Bob Callahan...While it's a myth in determining personality traits, it is spot on in understanding that both sides of the brain are involved in playing high level pool. You can be taught how to bring both sides of the brain into more consistent performance.
Scott Lee
http://poolknowledge.com
There are numerous myths about this...and some truths.
When you consult a neurologist one of the first things he will ask you is if you are right or left handed. :wink:
When training at something, developing skills, knowledge, thought patters, and concepts recruits various parts of the brain in different ways. In practical terms it is irrelevant where those parts might be unless you are trying to diagnose a condition.
Effectively training somebody at something like pool will recruit multiple parts of the brain in different ways at different times, for sure, including both right and left. And there are individual variations in how this happens.

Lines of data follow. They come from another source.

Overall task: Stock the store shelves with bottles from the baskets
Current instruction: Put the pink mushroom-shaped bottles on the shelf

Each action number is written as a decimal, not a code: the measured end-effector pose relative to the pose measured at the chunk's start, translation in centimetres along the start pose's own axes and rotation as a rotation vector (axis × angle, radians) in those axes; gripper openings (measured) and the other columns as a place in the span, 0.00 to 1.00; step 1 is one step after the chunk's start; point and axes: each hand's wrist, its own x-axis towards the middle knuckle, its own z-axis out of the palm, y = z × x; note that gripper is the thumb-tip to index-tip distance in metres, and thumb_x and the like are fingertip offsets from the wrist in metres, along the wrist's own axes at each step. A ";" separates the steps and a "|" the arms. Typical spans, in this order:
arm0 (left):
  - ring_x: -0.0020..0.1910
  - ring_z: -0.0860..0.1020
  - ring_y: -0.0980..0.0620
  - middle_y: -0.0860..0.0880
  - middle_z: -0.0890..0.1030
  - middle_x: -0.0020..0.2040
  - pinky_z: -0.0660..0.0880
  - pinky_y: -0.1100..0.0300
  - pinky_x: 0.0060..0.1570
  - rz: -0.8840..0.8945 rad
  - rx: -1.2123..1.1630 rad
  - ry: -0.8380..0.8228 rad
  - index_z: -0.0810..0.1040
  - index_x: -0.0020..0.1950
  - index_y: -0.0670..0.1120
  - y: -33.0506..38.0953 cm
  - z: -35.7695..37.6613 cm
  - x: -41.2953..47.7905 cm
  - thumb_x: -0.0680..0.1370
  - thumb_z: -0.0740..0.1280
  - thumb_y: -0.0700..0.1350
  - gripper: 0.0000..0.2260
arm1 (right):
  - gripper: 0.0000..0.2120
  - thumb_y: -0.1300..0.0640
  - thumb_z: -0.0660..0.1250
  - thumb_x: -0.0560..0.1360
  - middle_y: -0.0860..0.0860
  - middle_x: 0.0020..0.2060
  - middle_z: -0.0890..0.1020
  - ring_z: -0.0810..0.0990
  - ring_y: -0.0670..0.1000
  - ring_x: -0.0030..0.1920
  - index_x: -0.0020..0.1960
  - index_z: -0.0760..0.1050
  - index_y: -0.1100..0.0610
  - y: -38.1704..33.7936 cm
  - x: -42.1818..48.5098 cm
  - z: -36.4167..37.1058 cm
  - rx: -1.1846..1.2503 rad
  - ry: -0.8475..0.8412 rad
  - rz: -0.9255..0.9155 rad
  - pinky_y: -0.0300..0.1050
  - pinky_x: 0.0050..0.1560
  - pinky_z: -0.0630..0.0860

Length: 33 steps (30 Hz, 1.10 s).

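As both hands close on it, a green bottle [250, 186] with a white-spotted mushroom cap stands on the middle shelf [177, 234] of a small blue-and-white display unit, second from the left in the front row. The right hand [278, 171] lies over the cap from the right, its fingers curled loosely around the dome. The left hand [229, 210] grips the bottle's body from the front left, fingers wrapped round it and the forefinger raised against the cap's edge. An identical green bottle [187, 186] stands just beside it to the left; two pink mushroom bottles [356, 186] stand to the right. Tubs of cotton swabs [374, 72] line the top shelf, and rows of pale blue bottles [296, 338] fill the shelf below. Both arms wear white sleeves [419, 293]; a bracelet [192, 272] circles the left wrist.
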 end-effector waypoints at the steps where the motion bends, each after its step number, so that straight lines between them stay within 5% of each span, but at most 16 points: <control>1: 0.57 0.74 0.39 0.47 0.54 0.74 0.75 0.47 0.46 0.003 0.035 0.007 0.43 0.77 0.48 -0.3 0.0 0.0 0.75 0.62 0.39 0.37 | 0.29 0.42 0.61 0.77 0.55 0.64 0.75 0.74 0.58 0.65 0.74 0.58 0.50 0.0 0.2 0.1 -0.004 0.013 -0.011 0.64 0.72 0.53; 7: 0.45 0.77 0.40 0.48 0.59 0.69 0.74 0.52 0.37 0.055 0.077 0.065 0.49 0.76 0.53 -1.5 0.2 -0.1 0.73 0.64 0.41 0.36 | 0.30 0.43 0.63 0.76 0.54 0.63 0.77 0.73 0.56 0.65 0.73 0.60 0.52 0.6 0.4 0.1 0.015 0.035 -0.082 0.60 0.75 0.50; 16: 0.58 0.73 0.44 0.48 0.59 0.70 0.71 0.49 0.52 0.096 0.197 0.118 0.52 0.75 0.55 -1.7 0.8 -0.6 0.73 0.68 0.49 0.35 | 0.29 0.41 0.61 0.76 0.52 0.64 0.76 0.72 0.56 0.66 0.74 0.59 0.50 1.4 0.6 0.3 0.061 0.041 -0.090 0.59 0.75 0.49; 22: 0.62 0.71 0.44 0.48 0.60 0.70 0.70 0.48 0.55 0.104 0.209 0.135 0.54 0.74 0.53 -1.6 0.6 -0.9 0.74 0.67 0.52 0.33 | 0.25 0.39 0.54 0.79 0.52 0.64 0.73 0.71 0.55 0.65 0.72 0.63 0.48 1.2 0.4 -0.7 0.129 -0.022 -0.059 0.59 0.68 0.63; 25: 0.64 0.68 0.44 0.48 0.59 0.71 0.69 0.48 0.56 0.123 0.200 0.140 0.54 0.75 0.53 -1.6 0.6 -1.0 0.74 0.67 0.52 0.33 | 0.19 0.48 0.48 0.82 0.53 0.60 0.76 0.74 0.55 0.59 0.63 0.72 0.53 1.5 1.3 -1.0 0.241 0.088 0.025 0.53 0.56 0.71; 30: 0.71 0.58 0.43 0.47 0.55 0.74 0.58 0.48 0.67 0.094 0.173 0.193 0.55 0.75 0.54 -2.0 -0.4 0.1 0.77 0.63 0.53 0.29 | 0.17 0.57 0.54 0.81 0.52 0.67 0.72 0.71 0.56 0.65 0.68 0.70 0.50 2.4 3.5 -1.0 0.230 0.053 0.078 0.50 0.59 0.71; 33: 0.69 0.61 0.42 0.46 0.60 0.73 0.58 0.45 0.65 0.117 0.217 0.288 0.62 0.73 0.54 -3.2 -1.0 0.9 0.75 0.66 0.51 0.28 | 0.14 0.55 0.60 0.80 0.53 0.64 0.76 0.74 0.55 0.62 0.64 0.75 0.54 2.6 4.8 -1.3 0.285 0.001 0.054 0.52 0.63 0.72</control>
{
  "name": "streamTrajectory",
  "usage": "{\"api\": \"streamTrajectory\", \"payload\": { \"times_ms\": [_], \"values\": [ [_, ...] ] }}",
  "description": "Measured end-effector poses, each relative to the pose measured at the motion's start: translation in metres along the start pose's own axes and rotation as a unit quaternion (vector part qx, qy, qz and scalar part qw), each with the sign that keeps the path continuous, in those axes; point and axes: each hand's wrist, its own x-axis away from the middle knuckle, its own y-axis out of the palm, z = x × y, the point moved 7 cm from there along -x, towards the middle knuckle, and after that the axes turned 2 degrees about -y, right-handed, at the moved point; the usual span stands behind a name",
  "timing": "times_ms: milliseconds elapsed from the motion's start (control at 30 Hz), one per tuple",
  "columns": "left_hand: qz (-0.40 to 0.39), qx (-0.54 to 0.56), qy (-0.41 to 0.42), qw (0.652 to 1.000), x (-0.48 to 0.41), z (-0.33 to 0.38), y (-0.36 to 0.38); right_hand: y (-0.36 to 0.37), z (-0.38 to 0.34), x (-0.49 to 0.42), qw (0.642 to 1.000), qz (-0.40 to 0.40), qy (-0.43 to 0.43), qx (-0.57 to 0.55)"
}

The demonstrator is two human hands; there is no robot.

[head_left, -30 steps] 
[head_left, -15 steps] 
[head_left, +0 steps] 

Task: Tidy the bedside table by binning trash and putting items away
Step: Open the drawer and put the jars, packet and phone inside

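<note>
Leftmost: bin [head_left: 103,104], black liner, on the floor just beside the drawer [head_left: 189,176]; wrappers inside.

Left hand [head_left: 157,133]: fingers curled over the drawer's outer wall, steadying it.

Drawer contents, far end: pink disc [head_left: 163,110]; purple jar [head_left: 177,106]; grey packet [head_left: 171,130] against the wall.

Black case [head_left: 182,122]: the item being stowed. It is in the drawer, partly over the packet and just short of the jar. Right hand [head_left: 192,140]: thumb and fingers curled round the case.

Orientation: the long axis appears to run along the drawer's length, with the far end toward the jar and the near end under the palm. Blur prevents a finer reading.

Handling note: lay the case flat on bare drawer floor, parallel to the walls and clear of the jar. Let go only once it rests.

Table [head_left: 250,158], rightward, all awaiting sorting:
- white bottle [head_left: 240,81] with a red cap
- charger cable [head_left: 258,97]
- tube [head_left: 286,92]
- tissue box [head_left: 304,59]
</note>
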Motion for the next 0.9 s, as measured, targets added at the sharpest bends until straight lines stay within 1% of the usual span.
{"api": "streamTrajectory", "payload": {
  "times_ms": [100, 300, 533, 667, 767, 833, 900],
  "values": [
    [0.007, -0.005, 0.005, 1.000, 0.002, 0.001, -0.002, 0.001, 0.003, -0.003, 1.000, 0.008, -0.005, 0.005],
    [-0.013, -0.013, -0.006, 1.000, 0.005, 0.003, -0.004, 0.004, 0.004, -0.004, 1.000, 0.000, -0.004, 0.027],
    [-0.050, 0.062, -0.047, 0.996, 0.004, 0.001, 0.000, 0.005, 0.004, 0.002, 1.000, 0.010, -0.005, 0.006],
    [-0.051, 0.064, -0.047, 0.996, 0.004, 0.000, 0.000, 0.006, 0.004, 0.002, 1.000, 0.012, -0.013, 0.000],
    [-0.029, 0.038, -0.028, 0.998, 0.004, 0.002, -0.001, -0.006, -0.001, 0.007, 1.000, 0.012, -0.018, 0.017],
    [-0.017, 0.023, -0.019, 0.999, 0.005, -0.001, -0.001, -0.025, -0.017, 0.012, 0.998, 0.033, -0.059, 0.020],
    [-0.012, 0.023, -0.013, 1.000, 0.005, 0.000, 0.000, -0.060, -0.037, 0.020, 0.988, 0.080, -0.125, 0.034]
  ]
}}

Where it gets interesting is teaching or training somebody with something more than mere individual variations but actual brain damage. I have done that. In two extreme cases I helped two young ladies with significant damage, called diffuse axonal injury, become pediatricians. Both had been in a coma after a car accident. They are both excellent doctors. It was quite an adventure teaching them, I learned a lot.
I have also taught people with dyslexia, ADD, ADHD, Stroke, Cerebral Palsy, Blindness, Deafness, and more. They nearly all became doctors. I can count those that didn't on one hand and those that did are in the thousands now. Over 2,000. But of course, the vast majority had no diagnosis, no disability.
Definitely an adventure in every case, and definitely requires creative adaptation to compensate for various things.
Mr Lee is well known as a teacher and I bet is well familiar with compensatory adaptive methods in training individuals.
Many can tell you how to play pool, fewer can do it well, even fewer still can teach it well....and even fewer can teach it well and adaptively for individual variations.